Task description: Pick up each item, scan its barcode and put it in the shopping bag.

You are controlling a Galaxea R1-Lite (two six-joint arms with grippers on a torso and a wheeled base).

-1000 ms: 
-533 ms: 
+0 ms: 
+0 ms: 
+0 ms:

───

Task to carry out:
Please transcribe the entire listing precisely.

Your solution:
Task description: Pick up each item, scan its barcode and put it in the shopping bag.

You are controlling a Galaxea R1-Lite (two six-joint arms with grippers on a torso and a wheeled base).

-1000 ms: 
-533 ms: 
+0 ms: 
+0 ms: 
+0 ms:

No more output will be given for this exercise.